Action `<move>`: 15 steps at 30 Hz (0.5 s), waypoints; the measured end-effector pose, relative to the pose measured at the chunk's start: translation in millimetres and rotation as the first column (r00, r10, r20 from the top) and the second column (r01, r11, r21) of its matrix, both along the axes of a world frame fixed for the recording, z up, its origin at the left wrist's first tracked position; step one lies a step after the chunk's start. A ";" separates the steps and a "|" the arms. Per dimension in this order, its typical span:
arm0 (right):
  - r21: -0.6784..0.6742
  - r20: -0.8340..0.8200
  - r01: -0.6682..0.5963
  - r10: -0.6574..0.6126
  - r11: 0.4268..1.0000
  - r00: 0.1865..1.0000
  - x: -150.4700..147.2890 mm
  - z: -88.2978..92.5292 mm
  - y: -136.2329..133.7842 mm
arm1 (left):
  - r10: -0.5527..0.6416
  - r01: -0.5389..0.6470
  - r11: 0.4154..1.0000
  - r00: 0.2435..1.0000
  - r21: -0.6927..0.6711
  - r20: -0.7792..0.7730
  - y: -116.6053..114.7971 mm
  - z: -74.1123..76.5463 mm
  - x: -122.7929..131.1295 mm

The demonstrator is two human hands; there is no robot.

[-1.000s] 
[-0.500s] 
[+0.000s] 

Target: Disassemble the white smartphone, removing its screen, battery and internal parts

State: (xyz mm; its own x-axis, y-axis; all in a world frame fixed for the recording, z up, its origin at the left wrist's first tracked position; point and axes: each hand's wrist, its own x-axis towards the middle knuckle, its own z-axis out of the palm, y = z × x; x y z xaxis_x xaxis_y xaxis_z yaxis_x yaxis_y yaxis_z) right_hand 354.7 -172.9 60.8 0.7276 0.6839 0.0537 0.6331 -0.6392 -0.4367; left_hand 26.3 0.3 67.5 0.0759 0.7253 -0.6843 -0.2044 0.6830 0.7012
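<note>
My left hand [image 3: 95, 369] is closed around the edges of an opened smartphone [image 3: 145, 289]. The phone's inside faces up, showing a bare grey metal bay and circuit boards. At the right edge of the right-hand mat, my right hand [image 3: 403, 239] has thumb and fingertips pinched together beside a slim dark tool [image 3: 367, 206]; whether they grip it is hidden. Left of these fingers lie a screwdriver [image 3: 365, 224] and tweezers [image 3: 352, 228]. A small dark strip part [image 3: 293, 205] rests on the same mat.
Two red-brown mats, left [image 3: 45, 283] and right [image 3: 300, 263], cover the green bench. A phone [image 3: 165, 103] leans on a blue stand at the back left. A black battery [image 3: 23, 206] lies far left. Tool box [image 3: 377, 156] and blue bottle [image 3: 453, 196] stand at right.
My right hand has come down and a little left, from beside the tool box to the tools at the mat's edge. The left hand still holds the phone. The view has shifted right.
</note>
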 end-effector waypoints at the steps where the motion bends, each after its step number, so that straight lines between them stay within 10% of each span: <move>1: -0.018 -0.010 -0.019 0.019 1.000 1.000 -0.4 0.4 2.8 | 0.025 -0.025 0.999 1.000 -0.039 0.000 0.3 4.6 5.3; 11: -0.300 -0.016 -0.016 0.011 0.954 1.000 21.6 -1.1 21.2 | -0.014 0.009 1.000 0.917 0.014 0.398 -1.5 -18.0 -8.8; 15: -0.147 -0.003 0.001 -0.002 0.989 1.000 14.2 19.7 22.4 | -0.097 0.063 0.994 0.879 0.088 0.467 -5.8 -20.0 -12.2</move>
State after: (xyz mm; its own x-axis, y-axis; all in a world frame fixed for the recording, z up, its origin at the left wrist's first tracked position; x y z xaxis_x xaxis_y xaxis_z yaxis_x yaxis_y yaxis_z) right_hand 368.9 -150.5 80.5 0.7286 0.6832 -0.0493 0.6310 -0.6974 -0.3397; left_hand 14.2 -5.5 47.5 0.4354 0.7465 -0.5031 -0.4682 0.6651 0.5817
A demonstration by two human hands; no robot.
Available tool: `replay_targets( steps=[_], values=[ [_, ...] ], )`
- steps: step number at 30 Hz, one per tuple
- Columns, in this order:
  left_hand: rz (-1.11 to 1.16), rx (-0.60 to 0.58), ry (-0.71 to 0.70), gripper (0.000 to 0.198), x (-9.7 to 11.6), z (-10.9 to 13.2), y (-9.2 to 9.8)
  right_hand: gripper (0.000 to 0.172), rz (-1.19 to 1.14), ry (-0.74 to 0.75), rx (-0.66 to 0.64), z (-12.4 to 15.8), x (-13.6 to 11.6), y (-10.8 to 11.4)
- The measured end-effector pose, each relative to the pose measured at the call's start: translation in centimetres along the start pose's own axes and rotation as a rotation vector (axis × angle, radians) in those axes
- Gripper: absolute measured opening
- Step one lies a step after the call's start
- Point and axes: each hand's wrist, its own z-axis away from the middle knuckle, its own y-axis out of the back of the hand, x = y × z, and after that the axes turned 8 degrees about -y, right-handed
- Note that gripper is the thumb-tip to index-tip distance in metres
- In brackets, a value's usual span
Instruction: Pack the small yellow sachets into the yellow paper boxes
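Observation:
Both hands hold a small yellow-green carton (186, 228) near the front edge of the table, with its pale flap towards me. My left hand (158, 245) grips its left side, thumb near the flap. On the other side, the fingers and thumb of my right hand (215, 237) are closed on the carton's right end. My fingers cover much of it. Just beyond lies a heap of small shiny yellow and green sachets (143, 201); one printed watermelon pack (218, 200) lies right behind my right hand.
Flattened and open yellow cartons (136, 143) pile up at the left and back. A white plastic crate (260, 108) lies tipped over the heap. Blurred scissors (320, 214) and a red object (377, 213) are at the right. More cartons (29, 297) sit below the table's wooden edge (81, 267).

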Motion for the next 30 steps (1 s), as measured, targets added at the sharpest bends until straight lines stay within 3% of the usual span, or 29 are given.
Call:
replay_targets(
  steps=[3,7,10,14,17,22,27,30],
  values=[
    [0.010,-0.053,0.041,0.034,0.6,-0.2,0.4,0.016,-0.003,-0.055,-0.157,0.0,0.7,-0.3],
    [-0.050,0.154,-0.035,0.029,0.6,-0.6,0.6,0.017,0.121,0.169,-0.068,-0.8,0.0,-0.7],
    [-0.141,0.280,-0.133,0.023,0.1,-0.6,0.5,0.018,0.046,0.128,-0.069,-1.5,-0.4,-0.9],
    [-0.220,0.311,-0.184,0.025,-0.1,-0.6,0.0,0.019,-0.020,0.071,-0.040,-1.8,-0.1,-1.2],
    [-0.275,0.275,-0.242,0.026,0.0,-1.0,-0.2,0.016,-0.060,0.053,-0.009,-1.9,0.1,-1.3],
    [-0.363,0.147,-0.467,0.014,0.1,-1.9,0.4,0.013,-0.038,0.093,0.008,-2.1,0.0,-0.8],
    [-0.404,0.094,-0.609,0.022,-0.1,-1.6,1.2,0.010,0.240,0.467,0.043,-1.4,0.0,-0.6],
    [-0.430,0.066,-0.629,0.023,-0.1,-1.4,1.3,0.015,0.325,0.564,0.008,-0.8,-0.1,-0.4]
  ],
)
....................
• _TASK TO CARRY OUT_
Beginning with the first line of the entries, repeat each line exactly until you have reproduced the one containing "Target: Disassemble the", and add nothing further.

• _YOUR SOLUTION_
Action `<move>`: 15 steps at 30 Hz (0.5 s), waypoints; the measured end-effector pose, relative to the pose measured at the chunk's start: translation in millimetres and rotation as the first column (r00, r10, r20 from the top) and the second column (r01, r11, r21) of its matrix, both along the axes of a world frame fixed for the recording, z up, its origin at the left wrist's first tracked position; step one lies a step after the chunk's start. A ";" separates the steps and a "|" the arms. Per dimension in this order, its typical span:
arm0 (right):
  - r21: -0.6784..0.6742
  - r20: -0.8340..0.8200
  - r01: -0.6682..0.5963
  - r10: -0.6574..0.6126
  - r11: 0.4268..1.0000
  - r00: 0.1865..1.0000
  - x: -150.4700..147.2890 mm
  - z: -88.2978..92.5292 mm
  - y: -136.2329..133.7842 mm
arm1 (left):
  - r10: -0.5527..0.6416
  - r01: -0.5389..0.6470
  - r11: 0.4154..1.0000
  - r00: 0.2435..1.0000
  - r21: -0.6927..0.6711
  - r20: -0.7792..0.7730
  - y: -116.6053..114.7971 mm
  - z: -74.1123..76.5463 mm
  - x: -122.7929..131.1295 mm

The demonstrator is two human hands; there is no robot.

[-1.000s] 
[-0.500s] 
[+0.000s] 

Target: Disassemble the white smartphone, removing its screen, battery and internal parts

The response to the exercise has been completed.